Carrick crossed the fields in time to see, from the low bank above the churchyard, the children coming forth from Sunday school in the church, blinking contentedly at the late summer sunlight and all the familiar world from which, for two hours, they had been exiles. A little behind them came Mr. Newman, carrying his sober hat in his hand, and the curate.

"Hi!" called Carrick, and they turned toward him as he came down the bank, with his sly spaniel shambling at his heels.

The curate looked with disfavor at Carrick's worn tweed clothes and his general week-day effect. "I think," he said primly, "I'll be getting along."

"I should," said Carrick shortly, turning his back on him. "I want to speak to you, Newman."

"Then we will walk together," agreed Mr. Newman. "Good-bye till this evening," he called after the departing curate.

It was an afternoon of June, languid and fragrant; the declining sun was in their faces as they went in company under the high arches of the elms, in a queer contrast of costume and personality. Carrick, the man of science, the adventurer in the bypaths of knowledge, affronted the Sabbath in the clothes which gave offence to the curate. He was a thin, impatient man, standing on the brink of middle age, with the hard, intent face of one accustomed to verify the evidence of his own senses. A habit he had of doing his thinking in the open air had left him tanned and limber; he walked easily, with the light foot of an athlete, while Mr. Newman, decorous in the black clothes which are the uniform of the regular churchgoer, trod deliberately at his side and mopped his brow with a handkerchief.

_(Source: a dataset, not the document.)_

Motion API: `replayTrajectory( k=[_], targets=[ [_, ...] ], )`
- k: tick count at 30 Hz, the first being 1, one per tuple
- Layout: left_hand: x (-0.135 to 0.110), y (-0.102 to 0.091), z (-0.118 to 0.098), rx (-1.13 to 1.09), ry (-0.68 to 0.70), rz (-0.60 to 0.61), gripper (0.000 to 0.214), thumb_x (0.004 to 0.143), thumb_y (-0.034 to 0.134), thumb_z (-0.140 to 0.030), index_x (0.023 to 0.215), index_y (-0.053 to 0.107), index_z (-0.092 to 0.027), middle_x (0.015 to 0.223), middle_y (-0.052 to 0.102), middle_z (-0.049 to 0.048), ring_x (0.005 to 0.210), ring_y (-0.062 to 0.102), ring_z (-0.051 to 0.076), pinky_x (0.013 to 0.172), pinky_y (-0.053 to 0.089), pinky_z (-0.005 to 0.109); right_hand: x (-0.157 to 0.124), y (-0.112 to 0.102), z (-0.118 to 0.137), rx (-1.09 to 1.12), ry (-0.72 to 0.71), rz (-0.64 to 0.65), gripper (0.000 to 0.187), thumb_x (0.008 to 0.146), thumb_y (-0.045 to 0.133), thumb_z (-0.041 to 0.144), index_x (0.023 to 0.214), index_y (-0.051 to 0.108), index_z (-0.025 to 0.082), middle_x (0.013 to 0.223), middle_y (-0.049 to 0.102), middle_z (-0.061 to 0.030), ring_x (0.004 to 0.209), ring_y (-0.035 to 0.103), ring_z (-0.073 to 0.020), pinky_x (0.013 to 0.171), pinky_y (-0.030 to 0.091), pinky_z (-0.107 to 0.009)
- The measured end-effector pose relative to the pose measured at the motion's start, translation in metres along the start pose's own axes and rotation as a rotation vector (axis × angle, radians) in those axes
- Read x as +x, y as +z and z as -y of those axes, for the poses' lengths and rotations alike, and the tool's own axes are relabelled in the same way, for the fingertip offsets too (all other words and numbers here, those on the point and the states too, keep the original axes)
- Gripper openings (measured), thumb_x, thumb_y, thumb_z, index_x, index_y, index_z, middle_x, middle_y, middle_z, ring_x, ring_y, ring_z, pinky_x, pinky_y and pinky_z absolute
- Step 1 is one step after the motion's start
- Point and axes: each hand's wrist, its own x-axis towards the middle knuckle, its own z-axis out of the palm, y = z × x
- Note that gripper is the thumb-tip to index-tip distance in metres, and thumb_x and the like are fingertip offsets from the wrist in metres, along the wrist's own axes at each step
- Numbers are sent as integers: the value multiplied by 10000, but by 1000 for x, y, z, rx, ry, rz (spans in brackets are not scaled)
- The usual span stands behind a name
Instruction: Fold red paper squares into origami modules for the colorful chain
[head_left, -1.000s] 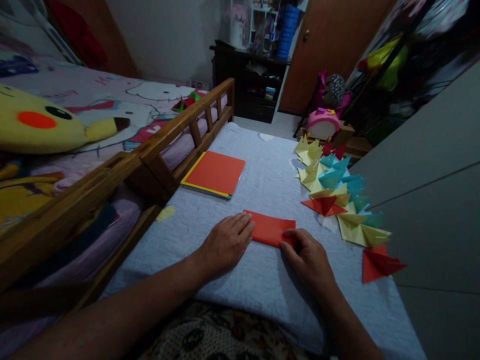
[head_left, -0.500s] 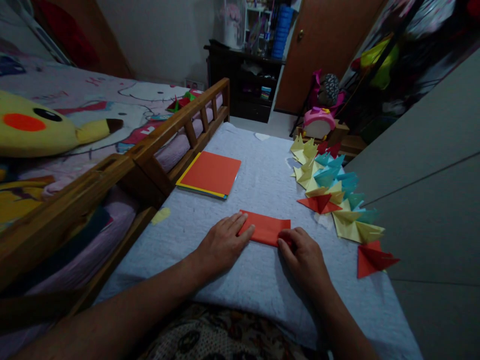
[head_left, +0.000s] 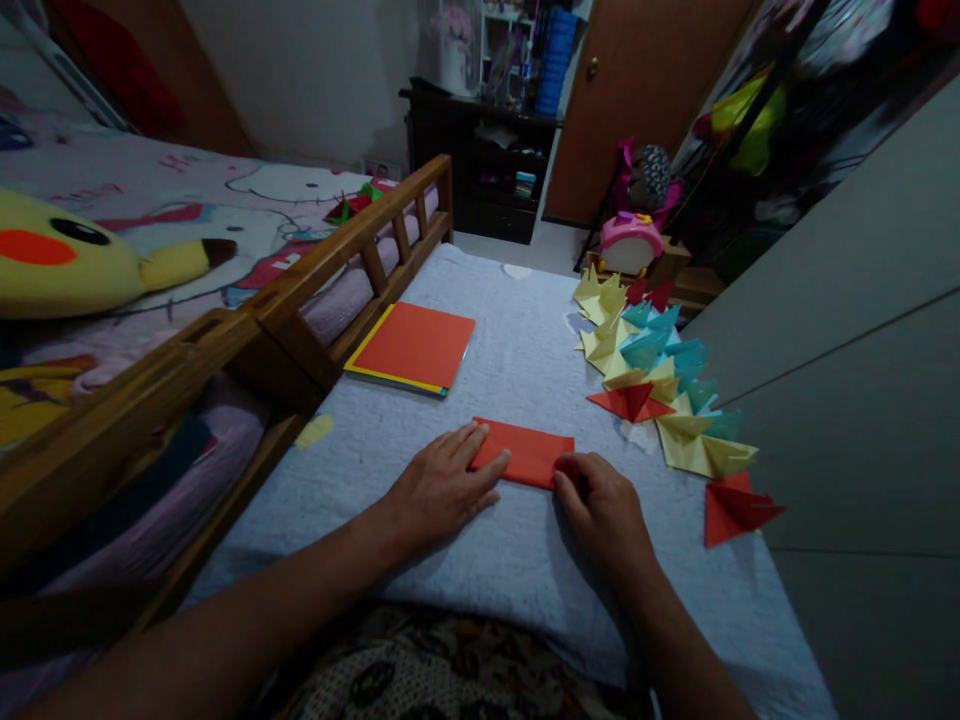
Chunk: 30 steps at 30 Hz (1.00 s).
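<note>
A red sheet of paper (head_left: 529, 452), folded into a flat rectangle, lies on the grey cloth surface in front of me. My left hand (head_left: 442, 480) rests on its left end, fingers stretched out and the thumb along the lower left part. At the lower right corner, my right hand (head_left: 600, 500) pinches the paper between thumb and curled fingers. Farther off to the left sits a stack of square coloured paper (head_left: 416, 345), red on top with a yellow edge showing beneath.
Along the right edge stand folded paper cranes in yellow (head_left: 705, 440), blue (head_left: 652, 345) and red (head_left: 739, 508). A wooden bed rail (head_left: 300, 270) borders the left side, with a yellow plush toy (head_left: 67, 260) beyond it. A pale cabinet (head_left: 862, 400) rises at the right.
The whole view has shifted slightly, so things appear a little farther left. Both hands keep nearly the same places on the red paper, with the left thumb and fingers slightly more spread.
</note>
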Motion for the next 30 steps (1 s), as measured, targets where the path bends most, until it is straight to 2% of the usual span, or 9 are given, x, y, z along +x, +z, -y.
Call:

"It was very warm in the church this afternoon," explained Mr. Newman mildly. "Very warm."

He was an older man than Carrick, and altogether a riper and most complacent figure. He had a large and benevolent face, which would have been common-place but for a touch of steadfastness and serenity which dignified it, and an occasional vivacity of the kindly eyes. One perceived in him a man who had come smoothly through life, secure in plain faiths and clear hopes, unafraid of destiny. Something reverend in his general effect accentuated his difference from his companion.

"Ventilation," Carrick was saying. "On an afternoon like this you might as well shut those children up in a family vault. Twenty of them, all breathing carbonic acid gas, besides yourself—and that ass!"

"You mean the curate?" inquired Mr. Newman. "Really, he isn't an ass.
He didn't like your clothes—that was all."